A contribuição do senador Marcelo Castro foi arrancar do projeto também a obrigatoriedade de uso do Sistema Público de Escrituração Digital (SPED), mantido pela Receita Federal. A disponibilização das informações do SPED à justiça eleitoral aconteceu em 2017 e foi saudada como um grande avanço no controle dos recursos públicos. Mas políticos têm mesmo alergia feroz à transparência.
E adivinhem qual a justificativa apresentada pelo senador para impedir que o sistema da Receita Federal seja usado? Lá vai: “a medida pode ensejar impugnação por mitigação ao princípio da separação de poderes e da prerrogativa da auto-organização do TSE na administração das eleições”. O discurso da separação dos poderes é utilizado em suposta defesa do TSE, mas para favorecer os partidos políticos. E vejam que curioso: foi o próprio TSE quem firmou parceria com a Receita. A corte não está preocupada com esse tipo de “perda de autonomia”.
Tenho de ampliar a frase que escrevi acima. A reforma eleitoral cria facilidade para quem gasta o dinheiro, dificuldade para quem fiscaliza e intransparência para o restante da sociedade.
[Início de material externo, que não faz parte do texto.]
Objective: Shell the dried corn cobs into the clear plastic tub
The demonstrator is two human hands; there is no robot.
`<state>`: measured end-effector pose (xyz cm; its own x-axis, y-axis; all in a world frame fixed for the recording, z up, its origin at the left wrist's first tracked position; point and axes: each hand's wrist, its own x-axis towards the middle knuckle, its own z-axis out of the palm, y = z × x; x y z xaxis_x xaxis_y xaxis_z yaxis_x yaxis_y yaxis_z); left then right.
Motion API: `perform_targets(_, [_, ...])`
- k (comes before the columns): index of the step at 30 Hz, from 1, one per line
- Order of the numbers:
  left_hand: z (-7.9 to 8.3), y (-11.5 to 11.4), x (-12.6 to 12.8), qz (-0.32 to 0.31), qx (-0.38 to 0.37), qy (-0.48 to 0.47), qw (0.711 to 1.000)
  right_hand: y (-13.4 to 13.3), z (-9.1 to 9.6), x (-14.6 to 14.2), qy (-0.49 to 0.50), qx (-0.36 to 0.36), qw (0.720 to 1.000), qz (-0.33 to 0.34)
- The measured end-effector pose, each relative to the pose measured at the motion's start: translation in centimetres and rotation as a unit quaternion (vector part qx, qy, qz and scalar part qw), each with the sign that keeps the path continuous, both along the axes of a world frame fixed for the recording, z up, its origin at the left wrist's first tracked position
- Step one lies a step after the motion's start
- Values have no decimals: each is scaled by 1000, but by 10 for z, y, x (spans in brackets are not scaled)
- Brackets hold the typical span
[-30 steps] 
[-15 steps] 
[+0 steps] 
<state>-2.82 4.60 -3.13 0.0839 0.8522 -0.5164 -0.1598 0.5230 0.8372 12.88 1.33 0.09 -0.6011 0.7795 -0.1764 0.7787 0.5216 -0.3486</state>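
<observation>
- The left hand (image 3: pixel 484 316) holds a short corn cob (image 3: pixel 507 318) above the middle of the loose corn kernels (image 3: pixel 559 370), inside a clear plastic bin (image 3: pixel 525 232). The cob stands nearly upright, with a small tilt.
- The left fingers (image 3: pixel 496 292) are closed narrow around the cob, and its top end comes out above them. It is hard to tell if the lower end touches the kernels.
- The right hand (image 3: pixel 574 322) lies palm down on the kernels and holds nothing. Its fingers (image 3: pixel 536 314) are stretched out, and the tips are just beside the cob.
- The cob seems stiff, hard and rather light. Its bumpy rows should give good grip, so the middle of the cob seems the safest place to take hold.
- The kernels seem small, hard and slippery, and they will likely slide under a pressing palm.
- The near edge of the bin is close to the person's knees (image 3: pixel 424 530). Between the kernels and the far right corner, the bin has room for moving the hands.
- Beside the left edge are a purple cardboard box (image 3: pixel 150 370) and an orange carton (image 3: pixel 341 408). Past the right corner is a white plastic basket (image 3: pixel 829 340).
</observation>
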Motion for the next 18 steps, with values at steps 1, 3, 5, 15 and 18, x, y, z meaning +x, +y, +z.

Os políticos querem usar o fundo partidário (mais ou menos 1 bilhão de reais por ano) e o fundo eleitoral (4,9 bilhões de reais em 2024) sem serem importunados.
Blindagem
Para dificultar as ações policiais contra parlamentares, existe na Câmara um projeto de emenda constitucional que ainda não reuniu o número de assinaturas necessário para ser apresentado. Ele nasceu da indignação de alguns deputados – entre eles Arthur Lira, presidente da Casa – com as diligências de busca e apreensão realizadas pela Polícia Federal nos gabinetes dos bolsonaristas Carlos Jordy (PL-RJ) e Alexandre Ramagem (PL-RJ), no começo deste ano. A proposta condiciona qualquer ação desse tipo a uma autorização prévia das mesas diretoras da Câmara ou do Senado.
Em nome da separação de poderes e das “garantias dos parlamentares” cria-se na verdade uma blindagem corporativa. Não importa quais sejam os indícios de crime de qua polícia dispõe – e estou falando em termos genéricos, não sobre os casos específicos de Jordy e Ramagem – parlamentares só poderão ser alvo de diligências se seus colegas deixarem. A restrição se aplicaria até mesmo à investigação de crimes comuns, como o assassinato realizado pela ex-deputada federal Flordelis dos Santos.
No caso da perda de mandato parlamentar, a constituição assegura ao Congresso o direito de ratificar ou não uma sentença expedida pelo Judiciário. Mas isso só acontece depois do final do processo. No caso da PEC que está sendo tramada, os parlamentares querem ter o direito de bloquear uma investigação já nos seus primeiros passos. É demais.
Os políticos brasileiros usam o princípio da separação de poderes de maneira ardilosa, para se porem a salvo da Justiça e gastarem o dinheiro público como bem lhes convier. Não pode ser assim.